Сиделка что-то ополаскивала под краном, сквозь шум воды можно было расслышать, что она сочувствует и соглашается с тем, что в жизни много бывает неприятностей от неосторожности. Они уже вроде бы сговорились и сдружились с сиделкой. Жена еще рассказала, что ехать навещать его в больницу ей приходится с тремя пересадками, с автобуса на троллейбус, и из всего этого как бы выходило, что вот он-то со своей неосторожностью теперь спокойно лежит на койке, а она из-за него пересаживается с троллейбуса на автобус и подолгу дожидается на остановках, а дома еще надо сготовить и покормить детей. Они взрослые, «но вы знаете, какие теперь дети?». Сиделка знала.

Потом, в ночной тишине, Калганов попробовал опять себе представить: «Я ведь тоже заслужил, тридцать лет отдал!..» — но получилось это как-то безо всякого смысла. Или даже вроде наоборот. Ему вдруг стало смешно на себя. Дурак. Господи, до чего же дурак! Кто его знает. Отдал главку тридцать лет! А вдруг это главк тридцать лет ему отдал? Кормил, одевал, поил. И в заслугу себе ставить Алексею Алексеичу решительно нечего.

Ночью было что-то беспокойно: будто шла какая-то тихая тайная возня, мягкое топанье, но наутро в палате все оказалось по-прежнему, только что-то долго не заводил свое про шофера Митю тот недовольный голос.

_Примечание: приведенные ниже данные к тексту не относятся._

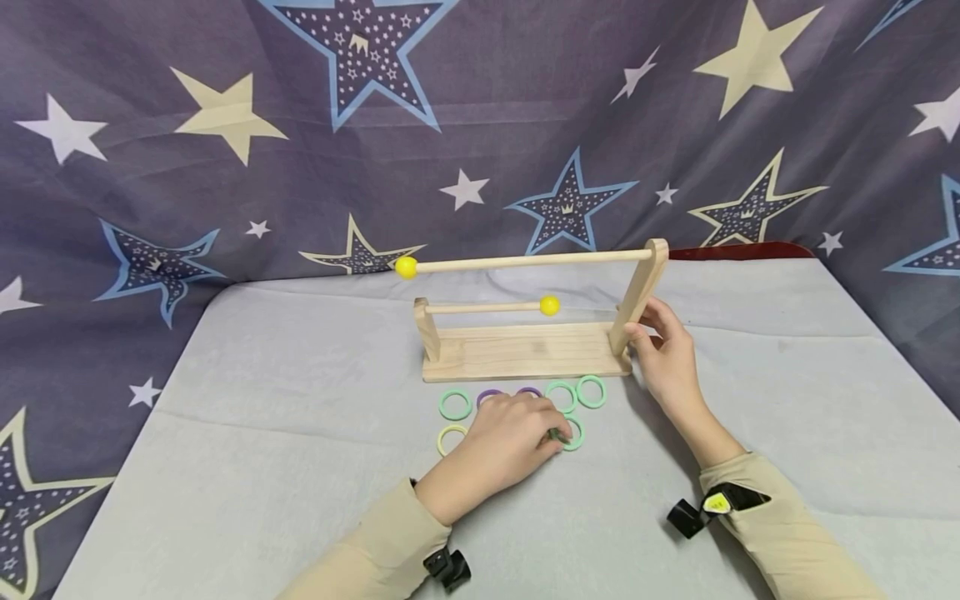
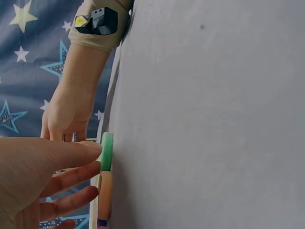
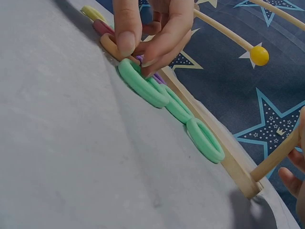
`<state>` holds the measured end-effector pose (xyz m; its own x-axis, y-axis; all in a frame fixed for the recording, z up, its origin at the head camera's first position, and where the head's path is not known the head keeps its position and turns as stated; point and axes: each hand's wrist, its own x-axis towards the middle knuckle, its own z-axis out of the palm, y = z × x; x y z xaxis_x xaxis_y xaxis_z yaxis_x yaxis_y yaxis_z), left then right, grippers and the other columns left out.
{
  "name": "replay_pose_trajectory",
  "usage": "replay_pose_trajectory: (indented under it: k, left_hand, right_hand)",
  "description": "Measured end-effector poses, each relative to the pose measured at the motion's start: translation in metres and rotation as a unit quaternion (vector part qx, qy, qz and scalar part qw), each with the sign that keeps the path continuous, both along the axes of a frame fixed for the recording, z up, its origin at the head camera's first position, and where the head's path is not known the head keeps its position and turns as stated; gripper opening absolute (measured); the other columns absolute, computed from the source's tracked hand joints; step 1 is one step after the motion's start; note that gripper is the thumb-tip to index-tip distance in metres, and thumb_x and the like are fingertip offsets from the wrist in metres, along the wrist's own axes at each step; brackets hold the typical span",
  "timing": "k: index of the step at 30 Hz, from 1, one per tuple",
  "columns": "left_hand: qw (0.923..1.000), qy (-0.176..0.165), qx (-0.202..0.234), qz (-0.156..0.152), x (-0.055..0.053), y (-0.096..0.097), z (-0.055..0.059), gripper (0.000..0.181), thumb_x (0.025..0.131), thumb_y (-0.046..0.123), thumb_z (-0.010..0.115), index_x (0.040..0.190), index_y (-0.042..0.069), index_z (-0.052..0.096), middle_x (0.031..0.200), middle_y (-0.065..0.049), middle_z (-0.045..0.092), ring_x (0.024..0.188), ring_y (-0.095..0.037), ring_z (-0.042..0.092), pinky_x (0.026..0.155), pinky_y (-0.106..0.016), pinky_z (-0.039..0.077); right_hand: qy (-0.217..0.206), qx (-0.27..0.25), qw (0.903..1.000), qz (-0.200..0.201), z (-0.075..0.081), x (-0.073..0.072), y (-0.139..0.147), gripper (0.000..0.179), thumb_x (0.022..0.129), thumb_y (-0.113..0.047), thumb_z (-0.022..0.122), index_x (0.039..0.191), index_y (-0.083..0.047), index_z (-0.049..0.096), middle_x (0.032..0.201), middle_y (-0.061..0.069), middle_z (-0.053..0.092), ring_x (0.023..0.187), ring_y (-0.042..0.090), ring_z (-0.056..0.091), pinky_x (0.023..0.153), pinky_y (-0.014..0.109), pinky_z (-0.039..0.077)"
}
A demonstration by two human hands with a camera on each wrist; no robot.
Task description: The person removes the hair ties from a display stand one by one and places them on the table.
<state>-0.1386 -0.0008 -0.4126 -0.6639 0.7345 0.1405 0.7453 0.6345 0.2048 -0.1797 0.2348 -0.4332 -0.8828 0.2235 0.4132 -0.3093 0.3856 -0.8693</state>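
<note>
A wooden stand [image 1: 525,350] with two horizontal rods rests on the table, each rod tipped by a yellow ball. My right hand [image 1: 669,358] grips its tall right upright [image 1: 637,296] between thumb and fingers. In front of the base lie several coloured rings. My left hand [image 1: 510,437] is over them, its thumb and fingertips at a green ring [image 1: 576,435] lying on the cloth. In the left wrist view, a gap separates thumb and index finger beside that green ring [image 2: 107,151]. Part of an orange ring [image 3: 112,47] shows beneath the left hand in the right wrist view.
More green rings [image 1: 592,392] lie to the right of the left hand, and another green ring [image 1: 455,405] lies left. Two purple rings [image 1: 529,391] and a yellow ring [image 1: 450,440] are partly covered. A star-patterned curtain [image 1: 465,125] hangs behind the table [image 1: 300,375].
</note>
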Motion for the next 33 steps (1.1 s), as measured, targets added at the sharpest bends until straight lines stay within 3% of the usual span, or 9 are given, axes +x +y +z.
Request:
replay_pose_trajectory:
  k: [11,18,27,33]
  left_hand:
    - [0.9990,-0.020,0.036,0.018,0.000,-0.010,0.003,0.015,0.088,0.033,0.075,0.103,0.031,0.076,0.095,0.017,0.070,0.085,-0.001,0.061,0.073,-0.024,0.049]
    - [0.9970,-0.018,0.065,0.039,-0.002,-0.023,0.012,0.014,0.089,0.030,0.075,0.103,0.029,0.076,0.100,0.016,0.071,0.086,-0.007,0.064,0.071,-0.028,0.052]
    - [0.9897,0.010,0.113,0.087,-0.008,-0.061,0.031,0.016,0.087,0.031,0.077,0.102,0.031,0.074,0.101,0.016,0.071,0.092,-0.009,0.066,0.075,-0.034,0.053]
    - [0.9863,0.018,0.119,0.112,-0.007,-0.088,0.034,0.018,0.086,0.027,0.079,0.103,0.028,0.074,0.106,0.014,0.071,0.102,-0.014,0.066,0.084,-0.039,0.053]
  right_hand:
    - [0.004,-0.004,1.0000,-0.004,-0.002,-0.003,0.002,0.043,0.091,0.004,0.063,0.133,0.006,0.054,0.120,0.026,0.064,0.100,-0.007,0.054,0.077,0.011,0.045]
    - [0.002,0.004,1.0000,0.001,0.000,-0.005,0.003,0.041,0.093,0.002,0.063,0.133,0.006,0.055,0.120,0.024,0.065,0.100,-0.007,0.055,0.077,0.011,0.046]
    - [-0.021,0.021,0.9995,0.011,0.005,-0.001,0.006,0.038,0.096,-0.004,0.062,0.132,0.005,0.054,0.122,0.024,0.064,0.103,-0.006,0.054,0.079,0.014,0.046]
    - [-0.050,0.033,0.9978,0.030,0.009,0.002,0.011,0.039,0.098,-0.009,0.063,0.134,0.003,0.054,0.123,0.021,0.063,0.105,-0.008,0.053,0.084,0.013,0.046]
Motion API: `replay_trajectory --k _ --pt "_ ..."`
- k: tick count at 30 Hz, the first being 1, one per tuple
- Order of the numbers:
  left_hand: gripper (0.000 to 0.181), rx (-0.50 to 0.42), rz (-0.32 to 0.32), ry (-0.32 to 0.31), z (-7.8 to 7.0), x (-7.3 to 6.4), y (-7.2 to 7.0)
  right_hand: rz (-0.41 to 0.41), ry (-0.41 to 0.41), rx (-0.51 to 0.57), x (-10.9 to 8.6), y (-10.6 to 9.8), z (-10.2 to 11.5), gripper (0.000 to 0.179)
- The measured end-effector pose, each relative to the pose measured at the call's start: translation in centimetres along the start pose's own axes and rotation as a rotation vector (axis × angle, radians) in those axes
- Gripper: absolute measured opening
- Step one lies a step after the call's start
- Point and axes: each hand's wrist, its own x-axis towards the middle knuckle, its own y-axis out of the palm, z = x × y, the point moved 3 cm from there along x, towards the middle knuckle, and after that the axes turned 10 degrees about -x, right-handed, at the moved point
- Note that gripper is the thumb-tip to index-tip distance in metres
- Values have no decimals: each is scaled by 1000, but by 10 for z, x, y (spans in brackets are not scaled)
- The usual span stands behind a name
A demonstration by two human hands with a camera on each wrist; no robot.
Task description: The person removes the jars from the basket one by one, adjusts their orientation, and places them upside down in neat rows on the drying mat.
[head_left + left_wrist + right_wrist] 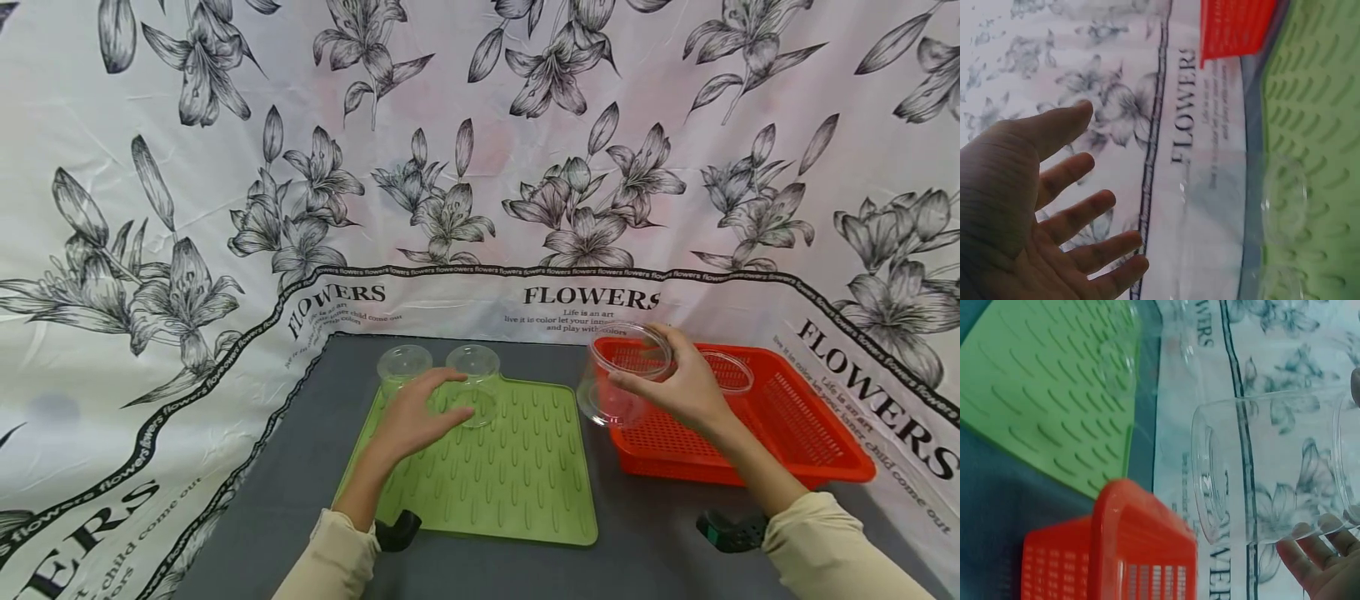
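Note:
My right hand (688,385) grips a clear plastic jar (603,392) near its rim, thumb and fingers on opposite sides. The jar is raised beside the left edge of the red basket (832,454), slightly tilted. In the right wrist view the jar (1272,462) lies across the frame, its base toward the mat. My left hand (411,421) is over the green drying mat (517,492), fingers spread and nothing in its palm. Just beyond it, two more clear jars (474,396) stand side by side on the mat's far edge; the left one (405,362) is partly hidden by that hand.
Inside the basket lies a clear round-rimmed piece (727,372), partly hidden by my right hand. The grey tabletop (277,500) ends at the back against a white flower-printed cloth (450,308). The basket stands right of the mat, a narrow strip between them.

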Motion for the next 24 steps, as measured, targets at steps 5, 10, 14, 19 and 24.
replay_trajectory --k 5,10,14,19,24 --pt "64 -60 81 31 -19 9 9 53 -37 33 0 16 12 91" --pt "74 -67 155 33 -33 16 21 107 -88 72 -1 34 24 96" --pt "84 -82 217 25 -43 20 29 138 -122 91 -4 46 33 98" --pt "99 -128 271 19 -47 21 37 163 -165 128 -8 61 40 98" --pt "111 -164 306 -6 -47 18 42 157 -204 111 -12 72 46 99"
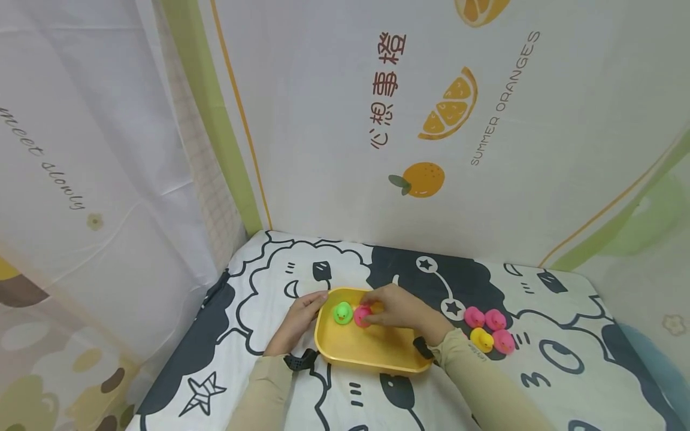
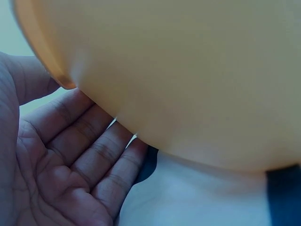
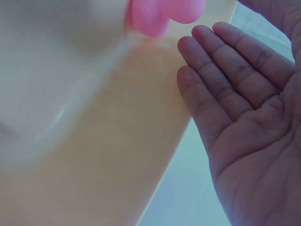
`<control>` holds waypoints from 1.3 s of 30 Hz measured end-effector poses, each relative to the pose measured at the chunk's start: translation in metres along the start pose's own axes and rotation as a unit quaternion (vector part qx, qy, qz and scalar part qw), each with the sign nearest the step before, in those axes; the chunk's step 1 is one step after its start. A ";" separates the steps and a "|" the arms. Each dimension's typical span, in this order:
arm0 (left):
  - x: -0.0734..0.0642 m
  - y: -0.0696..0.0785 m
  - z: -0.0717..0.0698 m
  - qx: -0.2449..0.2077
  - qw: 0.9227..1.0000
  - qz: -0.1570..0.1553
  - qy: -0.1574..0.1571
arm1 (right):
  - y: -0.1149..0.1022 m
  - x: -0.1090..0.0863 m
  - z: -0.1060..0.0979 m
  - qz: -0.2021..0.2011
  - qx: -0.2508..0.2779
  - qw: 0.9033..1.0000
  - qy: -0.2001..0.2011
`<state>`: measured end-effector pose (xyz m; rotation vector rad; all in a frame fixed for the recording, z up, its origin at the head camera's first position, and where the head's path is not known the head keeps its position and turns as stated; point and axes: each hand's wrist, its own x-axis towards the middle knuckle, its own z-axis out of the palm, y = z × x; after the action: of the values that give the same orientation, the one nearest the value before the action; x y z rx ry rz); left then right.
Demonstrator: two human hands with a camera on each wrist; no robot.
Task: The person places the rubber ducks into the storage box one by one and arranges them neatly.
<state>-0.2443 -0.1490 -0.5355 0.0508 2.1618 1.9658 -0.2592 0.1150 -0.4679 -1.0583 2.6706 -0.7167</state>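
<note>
A yellow tray (image 1: 372, 347) lies on the patterned cloth in the head view, with a green rubber duck (image 1: 342, 313) and a pink rubber duck (image 1: 362, 316) inside, side by side. My left hand (image 1: 300, 318) grips the tray's left edge; its wrist view shows the thumb at the rim (image 2: 51, 70) and the fingers (image 2: 101, 150) against the outer wall. Over the tray, my right hand (image 1: 396, 304) reaches to the pink duck. In the right wrist view its fingers (image 3: 225, 80) are nearly straight, with the pink duck (image 3: 153, 16) just past the fingertips.
Right of the tray, several more rubber ducks sit in a cluster: pink ones (image 1: 495, 319) and a yellow one (image 1: 481, 340). A dark thin object (image 1: 215, 287) lies at the cloth's left edge. Printed curtains (image 1: 334, 120) stand behind and at both sides.
</note>
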 end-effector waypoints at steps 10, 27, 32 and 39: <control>0.002 0.001 -0.001 -0.002 1.000 0.011 -0.006 | -0.002 -0.012 -0.015 0.038 0.007 0.999 0.015; 0.004 0.003 -0.002 0.002 1.000 -0.003 0.004 | 0.031 -0.067 -0.058 0.082 -0.002 0.993 0.090; 0.004 0.002 0.000 0.002 1.000 -0.007 0.004 | 0.055 -0.099 -0.071 0.137 -0.004 0.984 0.118; 0.003 0.000 0.000 0.000 1.000 -0.011 0.001 | 0.095 -0.139 -0.076 0.221 -0.003 0.968 0.122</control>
<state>-0.2472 -0.1483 -0.5361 0.0249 2.1543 1.9542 -0.2392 0.2979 -0.4507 -0.3612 2.9578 -0.7840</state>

Медленно, мало-помалу, чуть-чуть повернув голову и сильно скосив глаза, он увидел в углу пустую, гладко застеленную койку. И, глядя на эту освободившуюся, для кого-то другого уже приготовленную койку, Калганов почему-то разом твердо и спокойно понял и поверил, что то же самое не только может, но даже обязательно, очень просто произойдет с ним самим. Вот так же опустеет, гладко и плоско застеленная, его койка, освободится его место, а в палате все останется по-прежнему. И как только он поверил, для него изменилось решительно все.

Он вдруг перестал думать о возвращении домой. Медленно закрыл глаза. Так накрывали себе лицо на смертном ложе воины, чтобы не видеть больше людей и мир и чтобы мир и люди не видели их лица в последние часы.

Он лежал, не двигаясь, долго — тощий, обессилевший воин, всеми заброшенный, оставшийся далеко в стороне от своего поля сражения, где стрекочут пишущие машинки, жужжат и щелкают телефонные аппараты. Одинокий воин, растерянный и отвернувшийся от мира, который отвернулся от него.